### AIM OF THE EXERCISE:
Throughout the material, some lines may have the word "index". Count them and give the number only.
··· SOURCE INFORMATION ···
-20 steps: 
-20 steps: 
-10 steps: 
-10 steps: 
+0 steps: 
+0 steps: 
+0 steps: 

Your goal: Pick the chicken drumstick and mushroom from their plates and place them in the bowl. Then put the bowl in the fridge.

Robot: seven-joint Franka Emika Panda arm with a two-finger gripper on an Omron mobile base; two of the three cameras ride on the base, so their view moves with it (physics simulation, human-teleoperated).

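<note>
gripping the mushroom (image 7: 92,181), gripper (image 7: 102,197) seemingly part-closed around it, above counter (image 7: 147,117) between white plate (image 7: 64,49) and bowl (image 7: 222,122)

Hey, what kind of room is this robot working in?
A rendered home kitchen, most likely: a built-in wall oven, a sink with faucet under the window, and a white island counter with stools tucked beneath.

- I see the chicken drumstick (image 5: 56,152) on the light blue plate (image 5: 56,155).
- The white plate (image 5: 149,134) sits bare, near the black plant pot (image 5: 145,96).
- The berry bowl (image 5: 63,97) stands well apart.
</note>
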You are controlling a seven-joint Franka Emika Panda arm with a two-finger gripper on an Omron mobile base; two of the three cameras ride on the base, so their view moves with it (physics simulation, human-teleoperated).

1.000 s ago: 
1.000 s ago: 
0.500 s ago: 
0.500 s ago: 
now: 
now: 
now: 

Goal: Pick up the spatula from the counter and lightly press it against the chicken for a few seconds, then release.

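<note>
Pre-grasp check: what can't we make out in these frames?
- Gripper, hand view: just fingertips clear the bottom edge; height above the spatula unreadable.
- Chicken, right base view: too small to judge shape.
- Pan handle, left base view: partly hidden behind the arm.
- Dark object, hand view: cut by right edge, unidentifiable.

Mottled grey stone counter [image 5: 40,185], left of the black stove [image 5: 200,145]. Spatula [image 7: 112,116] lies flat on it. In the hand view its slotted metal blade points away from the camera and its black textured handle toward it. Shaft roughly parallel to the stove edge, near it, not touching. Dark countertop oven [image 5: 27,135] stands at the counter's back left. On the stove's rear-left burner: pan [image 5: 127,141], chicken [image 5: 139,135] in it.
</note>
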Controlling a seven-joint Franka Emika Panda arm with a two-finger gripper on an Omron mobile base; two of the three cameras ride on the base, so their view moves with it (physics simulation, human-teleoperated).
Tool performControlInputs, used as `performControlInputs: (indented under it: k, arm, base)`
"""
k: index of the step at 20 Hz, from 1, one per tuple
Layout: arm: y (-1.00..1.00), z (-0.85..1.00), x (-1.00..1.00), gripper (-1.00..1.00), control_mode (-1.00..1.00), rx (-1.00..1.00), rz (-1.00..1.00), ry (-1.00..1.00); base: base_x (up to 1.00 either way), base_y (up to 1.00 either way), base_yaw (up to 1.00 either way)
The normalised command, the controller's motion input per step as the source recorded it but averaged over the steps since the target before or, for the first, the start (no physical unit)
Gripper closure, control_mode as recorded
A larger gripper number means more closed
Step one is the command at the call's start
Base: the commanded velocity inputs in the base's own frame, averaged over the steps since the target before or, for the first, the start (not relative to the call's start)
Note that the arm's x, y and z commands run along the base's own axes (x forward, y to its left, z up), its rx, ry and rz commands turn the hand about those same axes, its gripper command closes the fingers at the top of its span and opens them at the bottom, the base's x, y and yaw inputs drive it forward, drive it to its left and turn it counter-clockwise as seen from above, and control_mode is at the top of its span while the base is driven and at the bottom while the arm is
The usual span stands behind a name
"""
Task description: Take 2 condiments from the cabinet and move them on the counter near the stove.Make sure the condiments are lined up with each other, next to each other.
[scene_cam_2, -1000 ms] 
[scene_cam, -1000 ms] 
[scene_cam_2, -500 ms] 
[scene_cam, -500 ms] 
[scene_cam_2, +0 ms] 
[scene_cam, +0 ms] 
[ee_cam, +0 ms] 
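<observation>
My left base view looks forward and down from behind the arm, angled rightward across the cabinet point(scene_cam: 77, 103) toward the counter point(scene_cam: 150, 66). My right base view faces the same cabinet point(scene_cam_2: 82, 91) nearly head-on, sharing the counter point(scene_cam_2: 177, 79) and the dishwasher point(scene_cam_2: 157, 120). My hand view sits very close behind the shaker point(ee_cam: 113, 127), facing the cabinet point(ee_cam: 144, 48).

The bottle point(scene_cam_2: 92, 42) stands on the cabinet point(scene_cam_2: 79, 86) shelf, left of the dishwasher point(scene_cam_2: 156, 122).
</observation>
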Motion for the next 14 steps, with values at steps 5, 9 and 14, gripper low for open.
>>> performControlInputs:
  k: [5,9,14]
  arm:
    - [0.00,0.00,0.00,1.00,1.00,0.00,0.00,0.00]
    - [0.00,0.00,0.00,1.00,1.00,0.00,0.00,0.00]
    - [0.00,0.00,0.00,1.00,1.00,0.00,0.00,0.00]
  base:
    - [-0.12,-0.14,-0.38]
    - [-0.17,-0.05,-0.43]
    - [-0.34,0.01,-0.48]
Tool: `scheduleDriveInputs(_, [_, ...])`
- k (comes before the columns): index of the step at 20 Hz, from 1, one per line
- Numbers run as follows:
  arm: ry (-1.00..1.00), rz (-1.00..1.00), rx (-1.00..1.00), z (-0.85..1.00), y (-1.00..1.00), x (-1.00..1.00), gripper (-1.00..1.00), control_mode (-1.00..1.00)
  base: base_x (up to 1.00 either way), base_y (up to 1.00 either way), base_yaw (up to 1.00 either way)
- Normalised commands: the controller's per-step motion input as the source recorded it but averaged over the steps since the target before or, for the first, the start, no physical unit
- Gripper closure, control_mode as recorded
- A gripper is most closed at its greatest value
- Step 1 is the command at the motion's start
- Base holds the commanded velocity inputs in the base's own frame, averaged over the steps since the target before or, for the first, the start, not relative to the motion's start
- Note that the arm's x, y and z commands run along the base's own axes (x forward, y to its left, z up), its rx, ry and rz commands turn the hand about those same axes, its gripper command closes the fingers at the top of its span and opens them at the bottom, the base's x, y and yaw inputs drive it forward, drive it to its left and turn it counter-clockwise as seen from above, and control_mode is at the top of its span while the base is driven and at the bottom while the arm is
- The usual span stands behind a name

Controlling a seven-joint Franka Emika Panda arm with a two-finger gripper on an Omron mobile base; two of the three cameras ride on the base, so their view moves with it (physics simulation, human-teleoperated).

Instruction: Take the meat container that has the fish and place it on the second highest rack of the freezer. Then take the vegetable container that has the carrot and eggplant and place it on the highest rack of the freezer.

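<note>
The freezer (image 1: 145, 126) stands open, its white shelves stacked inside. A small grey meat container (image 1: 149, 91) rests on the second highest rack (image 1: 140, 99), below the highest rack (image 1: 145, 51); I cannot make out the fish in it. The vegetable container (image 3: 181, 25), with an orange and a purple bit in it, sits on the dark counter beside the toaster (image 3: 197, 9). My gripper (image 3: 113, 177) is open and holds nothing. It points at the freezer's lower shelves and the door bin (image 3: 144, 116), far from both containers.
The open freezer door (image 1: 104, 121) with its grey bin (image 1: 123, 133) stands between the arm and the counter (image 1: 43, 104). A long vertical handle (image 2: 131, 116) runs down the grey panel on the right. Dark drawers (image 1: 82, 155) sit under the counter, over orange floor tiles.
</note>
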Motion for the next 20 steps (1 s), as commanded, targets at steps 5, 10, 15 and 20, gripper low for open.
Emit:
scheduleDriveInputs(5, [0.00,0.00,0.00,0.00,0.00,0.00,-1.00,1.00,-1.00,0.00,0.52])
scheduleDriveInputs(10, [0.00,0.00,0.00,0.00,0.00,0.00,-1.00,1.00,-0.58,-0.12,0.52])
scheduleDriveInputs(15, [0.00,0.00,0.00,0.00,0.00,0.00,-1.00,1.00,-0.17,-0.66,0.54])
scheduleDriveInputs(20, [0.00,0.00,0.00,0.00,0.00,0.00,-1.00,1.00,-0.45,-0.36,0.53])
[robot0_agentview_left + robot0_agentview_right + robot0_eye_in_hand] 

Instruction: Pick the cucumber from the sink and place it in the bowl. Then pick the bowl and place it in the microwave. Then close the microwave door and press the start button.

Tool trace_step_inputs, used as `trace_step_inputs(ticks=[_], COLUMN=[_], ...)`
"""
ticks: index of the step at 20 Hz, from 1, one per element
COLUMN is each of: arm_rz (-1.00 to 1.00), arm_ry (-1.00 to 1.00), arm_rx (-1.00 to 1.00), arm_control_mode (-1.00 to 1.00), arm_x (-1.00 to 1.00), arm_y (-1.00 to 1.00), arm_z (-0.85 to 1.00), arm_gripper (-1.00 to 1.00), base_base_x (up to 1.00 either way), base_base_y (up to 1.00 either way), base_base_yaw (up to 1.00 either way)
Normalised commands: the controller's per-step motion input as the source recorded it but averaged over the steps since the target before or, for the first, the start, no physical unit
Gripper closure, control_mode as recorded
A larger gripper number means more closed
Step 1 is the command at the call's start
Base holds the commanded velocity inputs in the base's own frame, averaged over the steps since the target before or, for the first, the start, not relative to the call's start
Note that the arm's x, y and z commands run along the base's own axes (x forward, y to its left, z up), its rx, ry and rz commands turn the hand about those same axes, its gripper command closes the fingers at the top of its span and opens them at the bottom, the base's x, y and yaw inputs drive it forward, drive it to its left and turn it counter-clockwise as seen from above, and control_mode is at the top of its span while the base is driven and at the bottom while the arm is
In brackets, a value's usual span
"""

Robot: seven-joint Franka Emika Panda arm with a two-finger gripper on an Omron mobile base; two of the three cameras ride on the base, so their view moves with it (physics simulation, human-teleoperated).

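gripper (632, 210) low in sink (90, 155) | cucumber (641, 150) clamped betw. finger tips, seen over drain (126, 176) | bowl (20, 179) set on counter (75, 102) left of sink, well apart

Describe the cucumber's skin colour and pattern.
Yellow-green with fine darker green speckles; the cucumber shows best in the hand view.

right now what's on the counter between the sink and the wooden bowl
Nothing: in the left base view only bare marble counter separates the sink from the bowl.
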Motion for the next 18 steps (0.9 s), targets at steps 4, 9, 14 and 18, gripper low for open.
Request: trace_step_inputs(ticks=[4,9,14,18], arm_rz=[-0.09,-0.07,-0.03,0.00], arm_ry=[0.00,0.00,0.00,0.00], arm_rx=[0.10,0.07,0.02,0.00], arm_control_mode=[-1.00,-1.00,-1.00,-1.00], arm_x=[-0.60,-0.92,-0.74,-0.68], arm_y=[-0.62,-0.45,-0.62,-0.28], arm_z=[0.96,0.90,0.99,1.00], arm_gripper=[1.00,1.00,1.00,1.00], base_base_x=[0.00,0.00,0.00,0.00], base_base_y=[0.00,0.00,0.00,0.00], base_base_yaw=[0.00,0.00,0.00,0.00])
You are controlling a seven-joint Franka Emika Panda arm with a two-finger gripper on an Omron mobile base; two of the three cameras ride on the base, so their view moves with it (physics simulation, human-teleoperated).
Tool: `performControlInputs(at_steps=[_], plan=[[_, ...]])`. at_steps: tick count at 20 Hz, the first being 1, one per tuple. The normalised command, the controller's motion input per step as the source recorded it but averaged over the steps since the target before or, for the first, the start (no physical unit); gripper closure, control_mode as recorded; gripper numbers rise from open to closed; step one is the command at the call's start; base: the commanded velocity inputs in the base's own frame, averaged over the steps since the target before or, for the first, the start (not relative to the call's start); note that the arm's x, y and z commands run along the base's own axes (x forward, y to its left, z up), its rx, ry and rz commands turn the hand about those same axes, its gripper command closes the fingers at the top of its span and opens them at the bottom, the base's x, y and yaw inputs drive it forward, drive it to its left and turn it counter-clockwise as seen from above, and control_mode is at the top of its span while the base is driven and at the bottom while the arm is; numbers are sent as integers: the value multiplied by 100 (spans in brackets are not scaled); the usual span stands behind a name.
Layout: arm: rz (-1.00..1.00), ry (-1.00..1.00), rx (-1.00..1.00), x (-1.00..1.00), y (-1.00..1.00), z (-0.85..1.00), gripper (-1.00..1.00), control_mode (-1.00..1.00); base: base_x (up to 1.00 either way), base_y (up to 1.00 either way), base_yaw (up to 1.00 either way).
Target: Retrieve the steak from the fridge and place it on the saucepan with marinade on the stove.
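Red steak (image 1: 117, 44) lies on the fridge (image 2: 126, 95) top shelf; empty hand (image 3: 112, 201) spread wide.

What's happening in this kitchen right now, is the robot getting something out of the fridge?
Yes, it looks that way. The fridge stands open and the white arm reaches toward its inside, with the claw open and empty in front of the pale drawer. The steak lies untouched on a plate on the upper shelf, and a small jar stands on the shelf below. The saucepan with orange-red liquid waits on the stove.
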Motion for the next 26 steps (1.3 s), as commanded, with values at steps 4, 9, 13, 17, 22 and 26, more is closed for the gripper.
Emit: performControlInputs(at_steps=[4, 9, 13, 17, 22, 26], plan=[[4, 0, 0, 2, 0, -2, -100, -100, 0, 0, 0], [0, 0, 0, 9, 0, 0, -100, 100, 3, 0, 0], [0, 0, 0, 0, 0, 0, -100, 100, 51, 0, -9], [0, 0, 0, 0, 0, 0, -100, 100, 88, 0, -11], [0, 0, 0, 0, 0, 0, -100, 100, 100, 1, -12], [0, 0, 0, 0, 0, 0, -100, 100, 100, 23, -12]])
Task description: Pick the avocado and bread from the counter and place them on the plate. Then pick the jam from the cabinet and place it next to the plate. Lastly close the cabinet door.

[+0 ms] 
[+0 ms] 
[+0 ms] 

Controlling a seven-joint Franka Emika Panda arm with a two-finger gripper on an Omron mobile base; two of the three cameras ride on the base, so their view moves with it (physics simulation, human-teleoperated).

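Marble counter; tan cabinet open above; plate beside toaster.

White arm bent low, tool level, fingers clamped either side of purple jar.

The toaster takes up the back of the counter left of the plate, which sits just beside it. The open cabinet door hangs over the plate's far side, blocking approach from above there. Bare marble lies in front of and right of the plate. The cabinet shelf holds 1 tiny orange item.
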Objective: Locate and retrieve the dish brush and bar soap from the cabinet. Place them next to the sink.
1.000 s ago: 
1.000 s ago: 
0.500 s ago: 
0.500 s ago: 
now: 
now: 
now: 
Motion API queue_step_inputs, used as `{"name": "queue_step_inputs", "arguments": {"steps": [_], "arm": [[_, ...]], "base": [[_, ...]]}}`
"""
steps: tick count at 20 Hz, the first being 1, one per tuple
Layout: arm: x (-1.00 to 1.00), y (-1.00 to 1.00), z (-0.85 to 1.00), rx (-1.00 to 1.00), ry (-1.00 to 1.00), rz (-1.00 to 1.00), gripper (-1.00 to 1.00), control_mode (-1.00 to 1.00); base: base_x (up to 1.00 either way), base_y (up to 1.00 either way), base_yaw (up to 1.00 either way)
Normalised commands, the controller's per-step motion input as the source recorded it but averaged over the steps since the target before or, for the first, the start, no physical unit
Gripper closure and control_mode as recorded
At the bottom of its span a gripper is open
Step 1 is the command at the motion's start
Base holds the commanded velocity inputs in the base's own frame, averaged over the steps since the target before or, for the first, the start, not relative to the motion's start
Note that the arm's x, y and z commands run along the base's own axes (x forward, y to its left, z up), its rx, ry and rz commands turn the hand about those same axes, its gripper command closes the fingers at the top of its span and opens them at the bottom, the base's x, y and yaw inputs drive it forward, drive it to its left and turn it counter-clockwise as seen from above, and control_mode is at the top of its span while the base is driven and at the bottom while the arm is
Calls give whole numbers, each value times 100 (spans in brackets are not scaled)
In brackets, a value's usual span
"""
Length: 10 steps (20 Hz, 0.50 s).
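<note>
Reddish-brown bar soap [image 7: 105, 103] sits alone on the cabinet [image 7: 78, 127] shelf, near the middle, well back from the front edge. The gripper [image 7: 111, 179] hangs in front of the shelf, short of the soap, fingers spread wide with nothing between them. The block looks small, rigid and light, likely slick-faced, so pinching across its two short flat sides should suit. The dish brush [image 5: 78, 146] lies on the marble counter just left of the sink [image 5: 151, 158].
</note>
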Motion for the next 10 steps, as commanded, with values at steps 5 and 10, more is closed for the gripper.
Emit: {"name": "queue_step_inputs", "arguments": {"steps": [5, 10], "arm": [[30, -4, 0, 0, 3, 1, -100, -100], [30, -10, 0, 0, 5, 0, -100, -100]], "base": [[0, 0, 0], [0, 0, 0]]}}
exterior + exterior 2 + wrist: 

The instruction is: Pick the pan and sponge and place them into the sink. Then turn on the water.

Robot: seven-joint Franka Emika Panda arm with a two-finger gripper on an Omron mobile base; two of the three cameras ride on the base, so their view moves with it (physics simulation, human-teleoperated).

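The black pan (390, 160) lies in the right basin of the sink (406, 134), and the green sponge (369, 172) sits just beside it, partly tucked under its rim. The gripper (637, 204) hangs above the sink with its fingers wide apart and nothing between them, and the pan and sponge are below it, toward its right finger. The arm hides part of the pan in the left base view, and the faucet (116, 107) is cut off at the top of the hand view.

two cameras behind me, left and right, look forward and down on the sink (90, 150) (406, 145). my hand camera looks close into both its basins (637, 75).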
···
### WRITTEN ANSWER:
3